Required action: Your job is to retype all of the data word for word, leaving every image out.

The data:
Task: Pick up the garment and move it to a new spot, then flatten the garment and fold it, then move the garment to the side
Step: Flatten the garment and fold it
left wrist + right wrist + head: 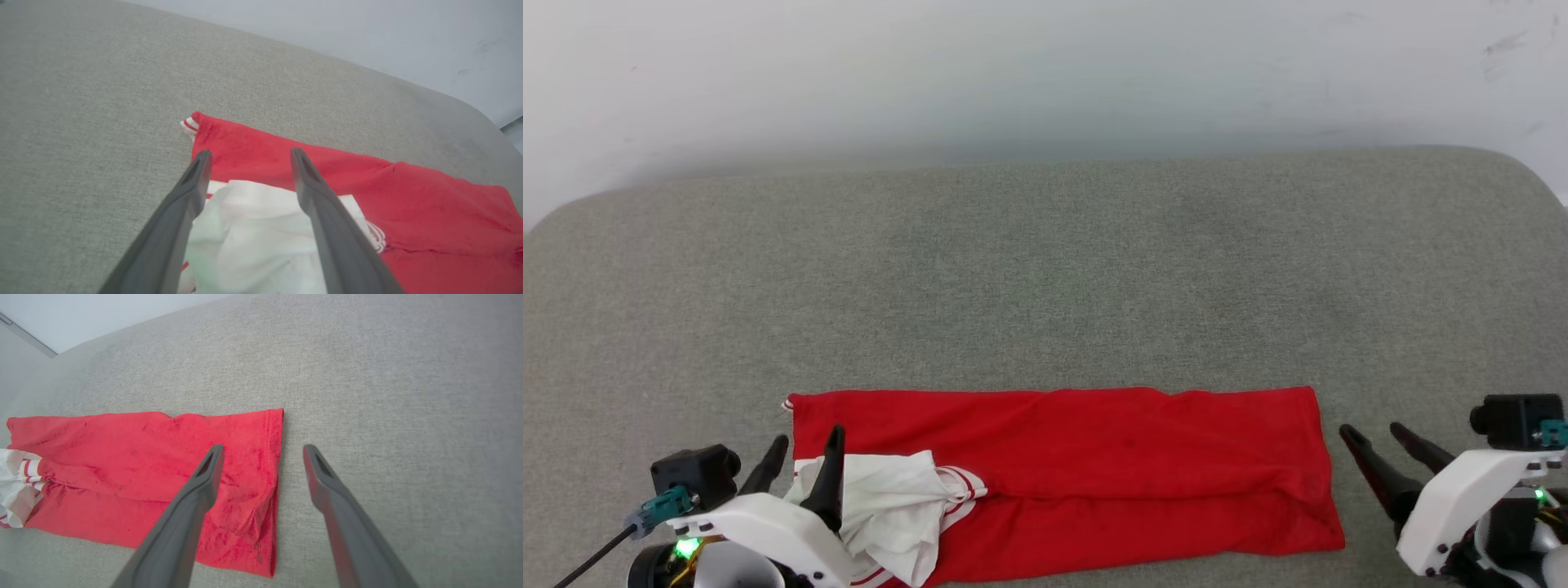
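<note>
You have the garment (pixel 1111 457) lying as a long red band near the front edge of the grey fabric surface (pixel 1045 269), its white sleeve (pixel 890 506) bunched at the left end; your left gripper (pixel 805 441) stands wide apart over that sleeve, holding nothing; your right gripper (pixel 1372 431) is spread wide too, empty, just beside the band's right hem.

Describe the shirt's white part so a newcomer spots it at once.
On the wide grey fabric surface lies a red garment folded into a long band. At its left end, beside the left gripper, sits a crumpled white sleeve, red-striped at the cuff, unlike the plain red cloth.
</note>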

Result of this exercise:
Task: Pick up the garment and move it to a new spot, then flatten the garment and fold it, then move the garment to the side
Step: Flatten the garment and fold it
left wrist + right wrist + head: 
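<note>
You have the garment (pixel 1111 457) lying as a long red band near the front edge of the grey fabric surface (pixel 1045 269), its white sleeve (pixel 890 506) bunched at the left end; your left gripper (pixel 805 441) stands wide apart over that sleeve, holding nothing; your right gripper (pixel 1372 431) is spread wide too, empty, just beside the band's right hem.

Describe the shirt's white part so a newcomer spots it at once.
On the wide grey fabric surface lies a red garment folded into a long band. At its left end, beside the left gripper, sits a crumpled white sleeve, red-striped at the cuff, unlike the plain red cloth.
</note>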

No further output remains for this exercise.